Look through the entries for the string "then", and copy each line that holds it.

Collected data:
********************
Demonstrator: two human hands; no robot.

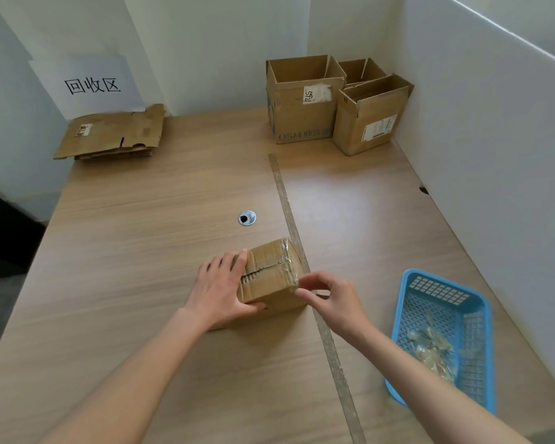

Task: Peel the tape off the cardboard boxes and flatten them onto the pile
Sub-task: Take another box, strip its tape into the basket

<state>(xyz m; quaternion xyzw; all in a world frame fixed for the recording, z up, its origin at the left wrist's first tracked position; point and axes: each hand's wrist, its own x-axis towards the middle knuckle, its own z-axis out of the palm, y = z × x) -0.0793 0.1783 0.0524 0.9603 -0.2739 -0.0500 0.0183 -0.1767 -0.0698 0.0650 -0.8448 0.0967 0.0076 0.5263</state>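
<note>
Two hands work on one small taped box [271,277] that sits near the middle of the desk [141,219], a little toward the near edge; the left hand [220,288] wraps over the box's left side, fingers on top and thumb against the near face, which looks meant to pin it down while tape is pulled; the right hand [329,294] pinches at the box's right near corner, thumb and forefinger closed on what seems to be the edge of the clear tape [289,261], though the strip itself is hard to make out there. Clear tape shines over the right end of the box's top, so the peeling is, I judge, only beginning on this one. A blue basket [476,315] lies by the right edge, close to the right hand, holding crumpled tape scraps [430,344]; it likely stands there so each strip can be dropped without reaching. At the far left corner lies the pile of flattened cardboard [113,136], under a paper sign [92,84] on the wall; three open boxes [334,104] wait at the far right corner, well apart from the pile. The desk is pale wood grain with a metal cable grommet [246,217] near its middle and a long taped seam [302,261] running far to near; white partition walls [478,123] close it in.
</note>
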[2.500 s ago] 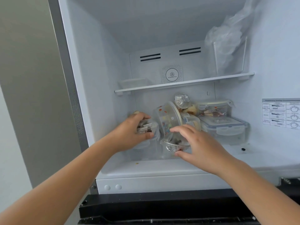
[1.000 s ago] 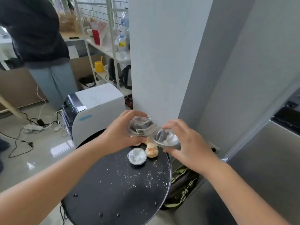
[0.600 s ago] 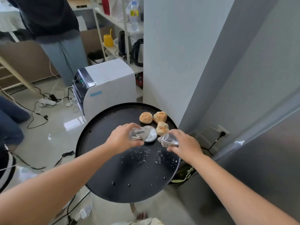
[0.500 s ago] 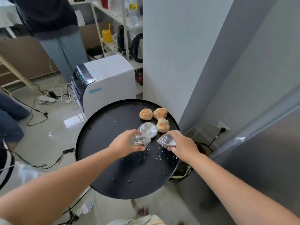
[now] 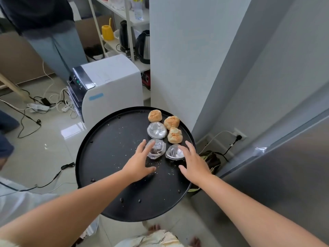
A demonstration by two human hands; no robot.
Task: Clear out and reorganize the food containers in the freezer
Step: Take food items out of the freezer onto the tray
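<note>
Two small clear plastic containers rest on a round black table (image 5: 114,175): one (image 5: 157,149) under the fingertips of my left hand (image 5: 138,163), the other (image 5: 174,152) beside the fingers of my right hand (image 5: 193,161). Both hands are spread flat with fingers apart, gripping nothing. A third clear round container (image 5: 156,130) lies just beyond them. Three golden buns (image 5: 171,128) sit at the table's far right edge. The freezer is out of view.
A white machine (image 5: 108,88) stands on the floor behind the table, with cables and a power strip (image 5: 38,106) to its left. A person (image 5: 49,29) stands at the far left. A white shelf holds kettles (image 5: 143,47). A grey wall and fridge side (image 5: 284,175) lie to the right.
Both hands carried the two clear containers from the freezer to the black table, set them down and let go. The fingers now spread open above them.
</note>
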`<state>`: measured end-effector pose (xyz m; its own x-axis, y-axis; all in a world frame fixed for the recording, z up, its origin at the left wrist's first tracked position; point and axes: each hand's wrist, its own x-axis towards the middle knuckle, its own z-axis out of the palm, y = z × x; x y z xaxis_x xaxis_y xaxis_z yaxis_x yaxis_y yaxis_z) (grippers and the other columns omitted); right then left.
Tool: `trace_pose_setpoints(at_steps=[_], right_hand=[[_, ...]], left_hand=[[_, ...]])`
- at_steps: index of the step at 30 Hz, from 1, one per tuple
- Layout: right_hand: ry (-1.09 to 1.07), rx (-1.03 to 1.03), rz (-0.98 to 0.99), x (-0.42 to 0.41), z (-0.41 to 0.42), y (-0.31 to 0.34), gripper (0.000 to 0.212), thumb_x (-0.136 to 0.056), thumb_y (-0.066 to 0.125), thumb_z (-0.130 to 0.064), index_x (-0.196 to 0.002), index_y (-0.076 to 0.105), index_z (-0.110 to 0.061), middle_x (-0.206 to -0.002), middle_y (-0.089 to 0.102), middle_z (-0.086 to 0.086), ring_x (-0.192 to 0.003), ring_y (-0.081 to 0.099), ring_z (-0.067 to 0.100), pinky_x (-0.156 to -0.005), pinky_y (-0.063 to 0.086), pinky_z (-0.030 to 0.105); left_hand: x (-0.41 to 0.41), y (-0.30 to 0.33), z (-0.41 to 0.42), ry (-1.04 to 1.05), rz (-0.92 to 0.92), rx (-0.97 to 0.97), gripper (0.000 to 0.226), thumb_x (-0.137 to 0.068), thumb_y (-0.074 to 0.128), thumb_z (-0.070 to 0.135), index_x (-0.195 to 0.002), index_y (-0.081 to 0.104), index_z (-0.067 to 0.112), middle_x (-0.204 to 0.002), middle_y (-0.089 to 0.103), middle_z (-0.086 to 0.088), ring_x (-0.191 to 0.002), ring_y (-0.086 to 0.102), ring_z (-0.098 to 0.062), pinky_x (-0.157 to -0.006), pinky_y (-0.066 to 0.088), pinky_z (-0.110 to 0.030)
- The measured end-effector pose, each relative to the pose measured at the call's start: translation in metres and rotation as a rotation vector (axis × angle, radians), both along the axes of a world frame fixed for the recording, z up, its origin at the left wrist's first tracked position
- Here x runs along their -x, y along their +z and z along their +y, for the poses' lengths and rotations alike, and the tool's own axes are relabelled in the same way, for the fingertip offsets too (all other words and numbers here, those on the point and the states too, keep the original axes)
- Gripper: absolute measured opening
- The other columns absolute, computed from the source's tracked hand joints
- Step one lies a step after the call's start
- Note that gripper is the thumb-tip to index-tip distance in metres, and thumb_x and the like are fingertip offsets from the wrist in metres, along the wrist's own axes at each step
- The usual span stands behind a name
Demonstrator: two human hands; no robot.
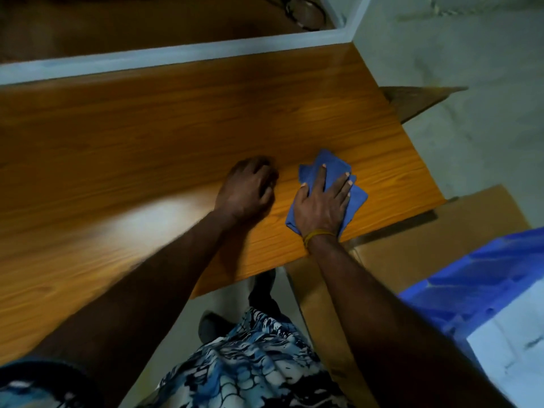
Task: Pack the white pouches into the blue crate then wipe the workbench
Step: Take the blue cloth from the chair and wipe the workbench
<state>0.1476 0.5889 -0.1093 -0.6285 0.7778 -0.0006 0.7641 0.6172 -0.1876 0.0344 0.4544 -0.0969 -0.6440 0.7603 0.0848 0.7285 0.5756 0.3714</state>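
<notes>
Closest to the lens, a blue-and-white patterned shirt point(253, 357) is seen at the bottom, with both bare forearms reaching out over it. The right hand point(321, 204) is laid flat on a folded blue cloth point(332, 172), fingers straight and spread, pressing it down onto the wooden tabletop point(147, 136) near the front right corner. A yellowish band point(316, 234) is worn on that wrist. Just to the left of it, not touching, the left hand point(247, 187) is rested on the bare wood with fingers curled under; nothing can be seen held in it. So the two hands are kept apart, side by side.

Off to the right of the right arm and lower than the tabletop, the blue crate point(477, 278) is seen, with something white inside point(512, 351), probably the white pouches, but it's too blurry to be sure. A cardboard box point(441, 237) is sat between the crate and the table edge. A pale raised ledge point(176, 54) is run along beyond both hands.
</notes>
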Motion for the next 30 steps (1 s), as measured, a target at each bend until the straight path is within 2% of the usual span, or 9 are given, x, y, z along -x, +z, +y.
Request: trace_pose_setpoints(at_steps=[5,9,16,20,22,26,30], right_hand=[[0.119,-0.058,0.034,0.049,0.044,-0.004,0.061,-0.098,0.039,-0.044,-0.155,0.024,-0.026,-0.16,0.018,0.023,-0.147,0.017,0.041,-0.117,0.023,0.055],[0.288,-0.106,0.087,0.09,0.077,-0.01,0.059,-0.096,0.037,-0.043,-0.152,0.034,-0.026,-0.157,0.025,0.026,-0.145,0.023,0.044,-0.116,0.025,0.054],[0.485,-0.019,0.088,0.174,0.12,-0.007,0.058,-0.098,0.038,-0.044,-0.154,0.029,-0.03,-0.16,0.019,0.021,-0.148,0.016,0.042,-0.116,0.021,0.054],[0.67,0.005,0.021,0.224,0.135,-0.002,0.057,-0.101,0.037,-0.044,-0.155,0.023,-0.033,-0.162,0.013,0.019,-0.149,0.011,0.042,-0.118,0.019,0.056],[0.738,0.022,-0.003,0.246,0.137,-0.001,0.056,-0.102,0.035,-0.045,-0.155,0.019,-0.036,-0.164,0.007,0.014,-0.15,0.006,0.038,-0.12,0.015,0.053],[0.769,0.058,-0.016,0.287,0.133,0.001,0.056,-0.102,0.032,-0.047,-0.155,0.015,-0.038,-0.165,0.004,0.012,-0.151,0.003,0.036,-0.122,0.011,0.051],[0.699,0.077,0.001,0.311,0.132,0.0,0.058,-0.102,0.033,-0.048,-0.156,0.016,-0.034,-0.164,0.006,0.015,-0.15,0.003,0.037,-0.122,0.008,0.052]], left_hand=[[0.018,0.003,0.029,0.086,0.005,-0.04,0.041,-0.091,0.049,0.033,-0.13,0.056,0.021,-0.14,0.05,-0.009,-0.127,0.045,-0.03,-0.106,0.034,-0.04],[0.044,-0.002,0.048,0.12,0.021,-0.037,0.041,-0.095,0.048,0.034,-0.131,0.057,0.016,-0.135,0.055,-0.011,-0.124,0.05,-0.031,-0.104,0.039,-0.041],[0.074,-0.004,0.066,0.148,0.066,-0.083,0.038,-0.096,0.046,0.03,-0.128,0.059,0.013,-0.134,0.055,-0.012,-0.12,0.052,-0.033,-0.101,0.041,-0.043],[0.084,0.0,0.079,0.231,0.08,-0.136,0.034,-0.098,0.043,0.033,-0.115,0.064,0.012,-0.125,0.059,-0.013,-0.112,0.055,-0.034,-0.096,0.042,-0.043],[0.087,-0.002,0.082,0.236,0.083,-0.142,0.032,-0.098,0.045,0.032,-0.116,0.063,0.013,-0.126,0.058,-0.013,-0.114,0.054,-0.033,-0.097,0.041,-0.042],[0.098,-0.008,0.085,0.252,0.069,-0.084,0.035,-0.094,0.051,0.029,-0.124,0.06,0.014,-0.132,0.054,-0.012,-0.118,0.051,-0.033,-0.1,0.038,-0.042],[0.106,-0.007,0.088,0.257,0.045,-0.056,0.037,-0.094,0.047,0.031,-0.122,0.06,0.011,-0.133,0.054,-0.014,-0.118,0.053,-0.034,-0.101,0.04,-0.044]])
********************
### [Answer space]
`<state>`: measured end-effector pose (xyz m; its own x-axis, y-axis; all in a world frame fixed for the recording, z up, its origin at the left wrist's first tracked position; point and axes: each hand's wrist, its own x-axis towards the middle knuckle, its own z-axis out of the palm, y = z × x; x y z xaxis_x xaxis_y xaxis_z yaxis_x yaxis_y yaxis_z) (grippers and the other columns omitted); right then left.
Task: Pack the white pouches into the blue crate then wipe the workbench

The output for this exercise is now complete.